## [WHAT IS BEING ASKED]
The data below holds the lines to copy: everything from the line containing "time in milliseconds" to the line containing "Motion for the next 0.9", both ends included, set down exactly.

• • • • •

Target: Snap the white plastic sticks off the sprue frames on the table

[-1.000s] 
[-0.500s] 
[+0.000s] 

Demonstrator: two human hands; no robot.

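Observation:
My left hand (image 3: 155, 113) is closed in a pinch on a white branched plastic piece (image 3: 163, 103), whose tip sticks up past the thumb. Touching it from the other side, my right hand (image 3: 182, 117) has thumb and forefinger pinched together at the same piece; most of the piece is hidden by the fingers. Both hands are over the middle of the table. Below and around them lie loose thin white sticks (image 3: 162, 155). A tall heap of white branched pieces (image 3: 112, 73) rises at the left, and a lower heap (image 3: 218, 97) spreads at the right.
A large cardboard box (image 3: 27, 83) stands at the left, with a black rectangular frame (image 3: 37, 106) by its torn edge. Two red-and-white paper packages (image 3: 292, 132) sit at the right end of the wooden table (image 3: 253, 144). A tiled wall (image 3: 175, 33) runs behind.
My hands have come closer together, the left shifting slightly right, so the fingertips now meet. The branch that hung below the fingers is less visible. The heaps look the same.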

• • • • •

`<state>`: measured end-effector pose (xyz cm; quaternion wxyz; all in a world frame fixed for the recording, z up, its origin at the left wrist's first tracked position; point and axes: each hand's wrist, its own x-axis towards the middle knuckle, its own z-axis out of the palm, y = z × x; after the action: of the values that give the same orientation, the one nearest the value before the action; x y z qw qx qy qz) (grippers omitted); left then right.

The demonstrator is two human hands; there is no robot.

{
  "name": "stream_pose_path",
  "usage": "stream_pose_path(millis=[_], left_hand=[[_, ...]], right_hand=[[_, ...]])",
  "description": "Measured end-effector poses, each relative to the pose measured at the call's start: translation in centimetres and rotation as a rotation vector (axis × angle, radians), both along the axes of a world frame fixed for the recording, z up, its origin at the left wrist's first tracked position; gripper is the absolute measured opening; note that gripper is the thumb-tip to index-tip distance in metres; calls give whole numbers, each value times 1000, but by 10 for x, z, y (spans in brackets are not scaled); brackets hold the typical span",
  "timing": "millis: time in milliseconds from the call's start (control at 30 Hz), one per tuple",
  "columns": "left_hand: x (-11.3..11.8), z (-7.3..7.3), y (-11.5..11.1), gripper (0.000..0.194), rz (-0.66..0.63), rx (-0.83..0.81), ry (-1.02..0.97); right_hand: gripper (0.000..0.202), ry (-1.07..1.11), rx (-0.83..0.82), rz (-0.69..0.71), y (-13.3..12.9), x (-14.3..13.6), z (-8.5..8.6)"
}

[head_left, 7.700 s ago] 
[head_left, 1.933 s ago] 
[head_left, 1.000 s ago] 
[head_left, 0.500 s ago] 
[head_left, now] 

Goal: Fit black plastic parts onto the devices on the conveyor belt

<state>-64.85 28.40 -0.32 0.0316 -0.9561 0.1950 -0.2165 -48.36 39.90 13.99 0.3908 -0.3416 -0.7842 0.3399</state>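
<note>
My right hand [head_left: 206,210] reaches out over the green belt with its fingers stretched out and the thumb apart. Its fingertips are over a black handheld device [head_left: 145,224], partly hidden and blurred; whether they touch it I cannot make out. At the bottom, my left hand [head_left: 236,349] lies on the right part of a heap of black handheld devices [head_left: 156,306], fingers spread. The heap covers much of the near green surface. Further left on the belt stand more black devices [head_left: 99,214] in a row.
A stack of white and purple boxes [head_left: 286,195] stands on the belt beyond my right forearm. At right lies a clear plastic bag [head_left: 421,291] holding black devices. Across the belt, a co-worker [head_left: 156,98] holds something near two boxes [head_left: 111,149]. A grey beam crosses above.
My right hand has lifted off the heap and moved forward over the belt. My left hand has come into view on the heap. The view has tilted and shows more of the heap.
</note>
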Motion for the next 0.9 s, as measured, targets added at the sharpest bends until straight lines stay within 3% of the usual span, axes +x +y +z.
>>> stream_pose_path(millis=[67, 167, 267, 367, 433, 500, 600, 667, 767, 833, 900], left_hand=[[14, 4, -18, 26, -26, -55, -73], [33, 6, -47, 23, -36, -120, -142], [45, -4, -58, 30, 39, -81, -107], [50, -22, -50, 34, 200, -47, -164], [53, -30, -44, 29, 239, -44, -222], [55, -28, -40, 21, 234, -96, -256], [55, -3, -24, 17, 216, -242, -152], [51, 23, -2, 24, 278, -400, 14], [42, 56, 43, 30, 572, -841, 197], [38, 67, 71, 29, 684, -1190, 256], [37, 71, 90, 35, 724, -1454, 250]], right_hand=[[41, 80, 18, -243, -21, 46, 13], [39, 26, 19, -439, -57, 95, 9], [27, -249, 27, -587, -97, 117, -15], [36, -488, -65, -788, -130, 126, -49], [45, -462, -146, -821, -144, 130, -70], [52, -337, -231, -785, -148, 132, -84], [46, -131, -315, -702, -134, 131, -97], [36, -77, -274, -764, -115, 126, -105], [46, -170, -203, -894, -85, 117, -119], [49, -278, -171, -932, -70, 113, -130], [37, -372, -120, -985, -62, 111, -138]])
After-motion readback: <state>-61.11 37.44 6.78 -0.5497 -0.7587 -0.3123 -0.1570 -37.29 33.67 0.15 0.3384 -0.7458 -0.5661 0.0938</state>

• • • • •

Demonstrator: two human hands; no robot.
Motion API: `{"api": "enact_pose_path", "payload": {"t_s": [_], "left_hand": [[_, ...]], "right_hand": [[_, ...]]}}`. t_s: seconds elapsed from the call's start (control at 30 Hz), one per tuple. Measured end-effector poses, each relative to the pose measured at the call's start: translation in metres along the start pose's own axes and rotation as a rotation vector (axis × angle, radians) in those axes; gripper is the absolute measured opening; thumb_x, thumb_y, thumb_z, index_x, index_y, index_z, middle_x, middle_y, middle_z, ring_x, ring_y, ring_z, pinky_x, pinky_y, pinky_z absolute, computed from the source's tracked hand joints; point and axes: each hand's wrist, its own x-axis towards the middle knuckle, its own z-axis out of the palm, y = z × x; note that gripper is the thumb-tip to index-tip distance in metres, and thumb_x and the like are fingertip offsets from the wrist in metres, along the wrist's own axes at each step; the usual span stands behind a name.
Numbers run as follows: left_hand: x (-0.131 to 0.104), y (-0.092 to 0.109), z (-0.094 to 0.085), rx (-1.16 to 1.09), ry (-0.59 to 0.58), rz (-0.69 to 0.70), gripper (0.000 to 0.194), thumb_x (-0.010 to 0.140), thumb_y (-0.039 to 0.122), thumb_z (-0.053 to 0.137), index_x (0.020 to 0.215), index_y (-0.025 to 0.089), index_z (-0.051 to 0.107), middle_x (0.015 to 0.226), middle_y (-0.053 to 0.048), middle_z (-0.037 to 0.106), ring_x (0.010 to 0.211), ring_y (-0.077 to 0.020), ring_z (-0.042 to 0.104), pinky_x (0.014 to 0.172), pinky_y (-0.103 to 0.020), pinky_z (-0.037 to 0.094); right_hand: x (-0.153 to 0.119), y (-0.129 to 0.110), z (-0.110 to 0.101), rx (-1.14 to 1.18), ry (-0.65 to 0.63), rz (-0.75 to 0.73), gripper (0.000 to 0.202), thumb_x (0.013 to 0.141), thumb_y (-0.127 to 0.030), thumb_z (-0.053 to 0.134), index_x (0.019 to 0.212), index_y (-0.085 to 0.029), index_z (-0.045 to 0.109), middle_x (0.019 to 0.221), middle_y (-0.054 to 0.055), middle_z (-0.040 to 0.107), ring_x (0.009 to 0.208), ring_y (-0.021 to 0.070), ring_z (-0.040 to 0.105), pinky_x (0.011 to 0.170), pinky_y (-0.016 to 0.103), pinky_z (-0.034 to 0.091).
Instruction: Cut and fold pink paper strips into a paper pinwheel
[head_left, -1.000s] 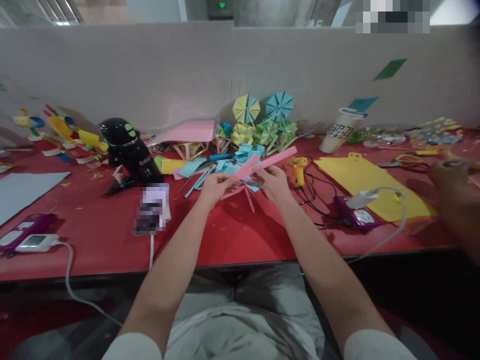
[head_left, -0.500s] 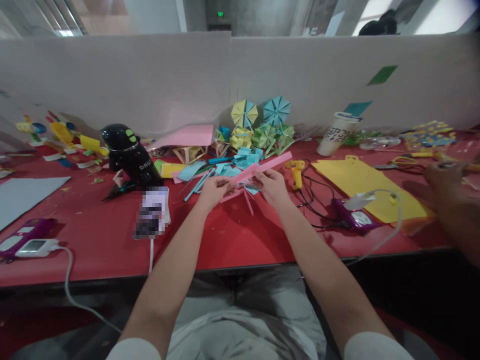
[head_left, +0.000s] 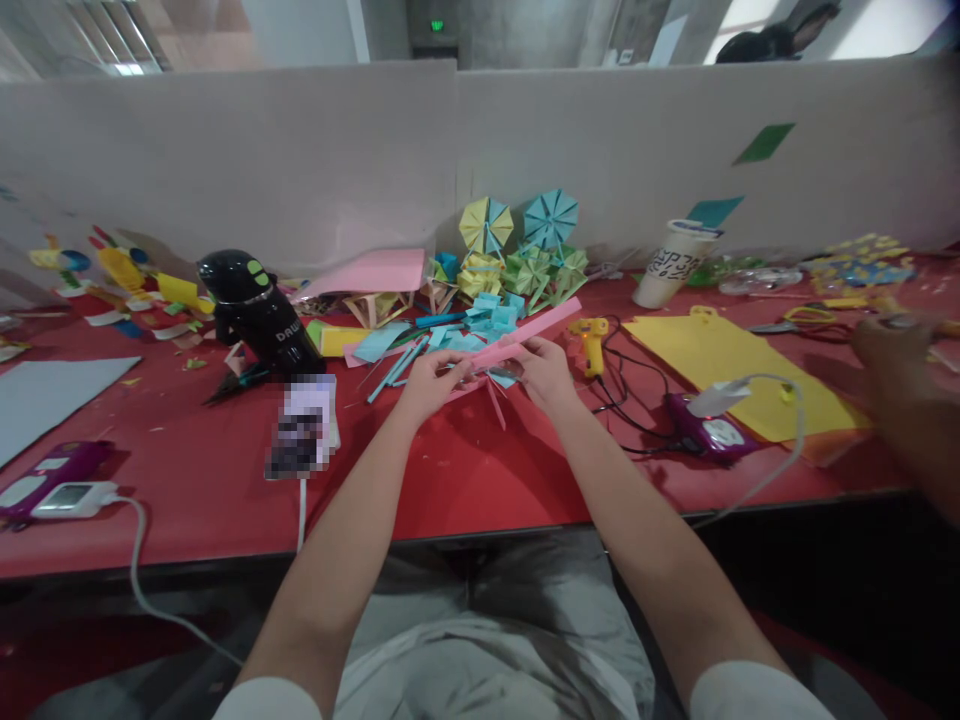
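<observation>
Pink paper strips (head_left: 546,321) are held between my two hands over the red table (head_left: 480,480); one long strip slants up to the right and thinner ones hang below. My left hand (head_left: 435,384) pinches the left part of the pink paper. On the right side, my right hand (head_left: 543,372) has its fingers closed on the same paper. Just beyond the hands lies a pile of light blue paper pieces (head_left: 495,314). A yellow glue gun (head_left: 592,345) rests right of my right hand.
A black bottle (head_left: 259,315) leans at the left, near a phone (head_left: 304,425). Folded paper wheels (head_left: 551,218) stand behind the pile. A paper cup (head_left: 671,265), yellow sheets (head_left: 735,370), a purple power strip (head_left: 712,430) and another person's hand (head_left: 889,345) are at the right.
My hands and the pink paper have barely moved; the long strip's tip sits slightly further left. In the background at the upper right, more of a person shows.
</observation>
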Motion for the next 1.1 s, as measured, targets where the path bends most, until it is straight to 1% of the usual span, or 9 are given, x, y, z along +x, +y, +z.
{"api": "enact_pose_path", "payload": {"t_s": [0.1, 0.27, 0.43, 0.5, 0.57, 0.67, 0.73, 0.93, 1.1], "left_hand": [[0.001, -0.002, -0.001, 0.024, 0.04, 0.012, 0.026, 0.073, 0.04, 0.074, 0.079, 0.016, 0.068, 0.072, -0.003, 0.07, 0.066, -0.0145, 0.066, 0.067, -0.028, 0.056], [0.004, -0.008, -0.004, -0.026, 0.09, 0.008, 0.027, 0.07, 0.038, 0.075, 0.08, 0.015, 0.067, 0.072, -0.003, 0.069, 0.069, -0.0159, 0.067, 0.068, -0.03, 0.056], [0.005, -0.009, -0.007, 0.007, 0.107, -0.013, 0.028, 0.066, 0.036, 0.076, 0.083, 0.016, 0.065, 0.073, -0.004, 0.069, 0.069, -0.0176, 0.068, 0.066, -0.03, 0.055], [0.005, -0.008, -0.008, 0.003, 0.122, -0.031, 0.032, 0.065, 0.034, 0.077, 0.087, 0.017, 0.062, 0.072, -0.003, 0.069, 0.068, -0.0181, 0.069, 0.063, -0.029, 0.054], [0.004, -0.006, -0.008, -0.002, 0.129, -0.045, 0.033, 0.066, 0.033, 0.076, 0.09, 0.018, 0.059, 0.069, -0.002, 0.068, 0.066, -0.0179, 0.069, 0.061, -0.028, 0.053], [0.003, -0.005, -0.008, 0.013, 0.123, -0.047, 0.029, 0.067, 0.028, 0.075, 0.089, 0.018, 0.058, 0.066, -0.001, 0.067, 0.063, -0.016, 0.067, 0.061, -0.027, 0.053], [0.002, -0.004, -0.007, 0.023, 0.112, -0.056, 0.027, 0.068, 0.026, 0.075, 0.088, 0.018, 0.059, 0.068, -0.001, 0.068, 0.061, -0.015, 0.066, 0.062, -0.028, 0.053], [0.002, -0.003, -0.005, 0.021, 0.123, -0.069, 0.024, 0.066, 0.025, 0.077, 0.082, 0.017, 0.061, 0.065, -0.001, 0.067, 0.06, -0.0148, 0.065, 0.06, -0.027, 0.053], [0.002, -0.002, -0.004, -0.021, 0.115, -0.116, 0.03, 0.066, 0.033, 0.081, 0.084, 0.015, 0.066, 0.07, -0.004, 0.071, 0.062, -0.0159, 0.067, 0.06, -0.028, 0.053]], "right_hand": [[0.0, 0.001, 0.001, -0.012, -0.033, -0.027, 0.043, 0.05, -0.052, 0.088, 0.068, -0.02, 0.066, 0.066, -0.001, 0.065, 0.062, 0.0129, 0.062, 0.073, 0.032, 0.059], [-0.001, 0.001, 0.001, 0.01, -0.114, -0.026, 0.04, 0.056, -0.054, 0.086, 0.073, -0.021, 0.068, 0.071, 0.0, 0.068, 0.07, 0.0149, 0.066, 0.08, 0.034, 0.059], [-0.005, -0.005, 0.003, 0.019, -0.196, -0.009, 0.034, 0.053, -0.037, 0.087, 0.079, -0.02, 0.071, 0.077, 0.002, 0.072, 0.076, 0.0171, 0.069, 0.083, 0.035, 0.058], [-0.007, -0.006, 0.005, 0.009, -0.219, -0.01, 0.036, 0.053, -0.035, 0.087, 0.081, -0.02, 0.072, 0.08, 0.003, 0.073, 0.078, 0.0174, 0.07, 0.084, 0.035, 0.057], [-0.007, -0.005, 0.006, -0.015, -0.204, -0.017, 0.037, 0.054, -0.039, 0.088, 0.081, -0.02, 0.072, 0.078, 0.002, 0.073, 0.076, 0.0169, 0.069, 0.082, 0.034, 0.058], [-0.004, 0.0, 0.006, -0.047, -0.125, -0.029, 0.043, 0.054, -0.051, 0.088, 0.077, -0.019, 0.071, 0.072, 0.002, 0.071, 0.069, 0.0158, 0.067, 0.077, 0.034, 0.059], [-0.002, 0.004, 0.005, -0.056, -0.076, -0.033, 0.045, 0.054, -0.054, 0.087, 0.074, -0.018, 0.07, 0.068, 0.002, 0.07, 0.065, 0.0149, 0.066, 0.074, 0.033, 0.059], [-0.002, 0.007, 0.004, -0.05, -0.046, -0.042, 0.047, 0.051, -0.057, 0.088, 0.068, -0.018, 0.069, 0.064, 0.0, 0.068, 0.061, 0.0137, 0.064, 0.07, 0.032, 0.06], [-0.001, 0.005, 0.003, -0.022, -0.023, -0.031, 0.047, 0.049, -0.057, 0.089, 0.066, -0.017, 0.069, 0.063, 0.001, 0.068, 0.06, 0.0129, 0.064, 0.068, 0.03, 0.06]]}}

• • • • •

## [RESPONSE BOX]
  "timing": "millis: time in milliseconds from the call's start (control at 30 Hz), one per tuple",
  "columns": "left_hand: x (-11.3..11.8), z (-7.3..7.3), y (-11.5..11.1), gripper (0.000..0.194), rz (-0.66..0.63), rx (-0.83..0.81), ry (-1.02..0.97); right_hand: gripper (0.000..0.202), ry (-1.07..1.11), rx (-0.83..0.82), rz (-0.69..0.71), y (-13.3..12.9), x (-14.3..13.6), z (-8.5..8.6)"
}

[head_left, 7.700 s ago] 
[head_left, 1.933 s ago] 
[head_left, 1.000 s ago] 
[head_left, 0.500 s ago] 
[head_left, now] 

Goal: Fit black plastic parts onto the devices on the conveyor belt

<state>-64.85 28.40 -0.32 0.0316 -0.9561 0.1950 -0.2165 -48.36 39.90 13.99 0.3908 -0.3416 -0.7842 0.3399</state>
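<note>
My right hand [head_left: 206,210] reaches out over the green belt with its fingers stretched out and the thumb apart. Its fingertips are over a black handheld device [head_left: 145,224], partly hidden and blurred; whether they touch it I cannot make out. At the bottom, my left hand [head_left: 236,349] lies on the right part of a heap of black handheld devices [head_left: 156,306], fingers spread. The heap covers much of the near green surface. Further left on the belt stand more black devices [head_left: 99,214] in a row.
A stack of white and purple boxes [head_left: 286,195] stands on the belt beyond my right forearm. At right lies a clear plastic bag [head_left: 421,291] holding black devices. Across the belt, a co-worker [head_left: 156,98] holds something near two boxes [head_left: 111,149]. A grey beam crosses above.
My right hand has lifted off the heap and moved forward over the belt. My left hand has come into view on the heap. The view has tilted and shows more of the heap.
</note>
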Motion for the next 0.9 s, as measured, targets added at the sharpest bends until straight lines stay within 3% of the usual span, axes +x +y +z.

This concludes the response.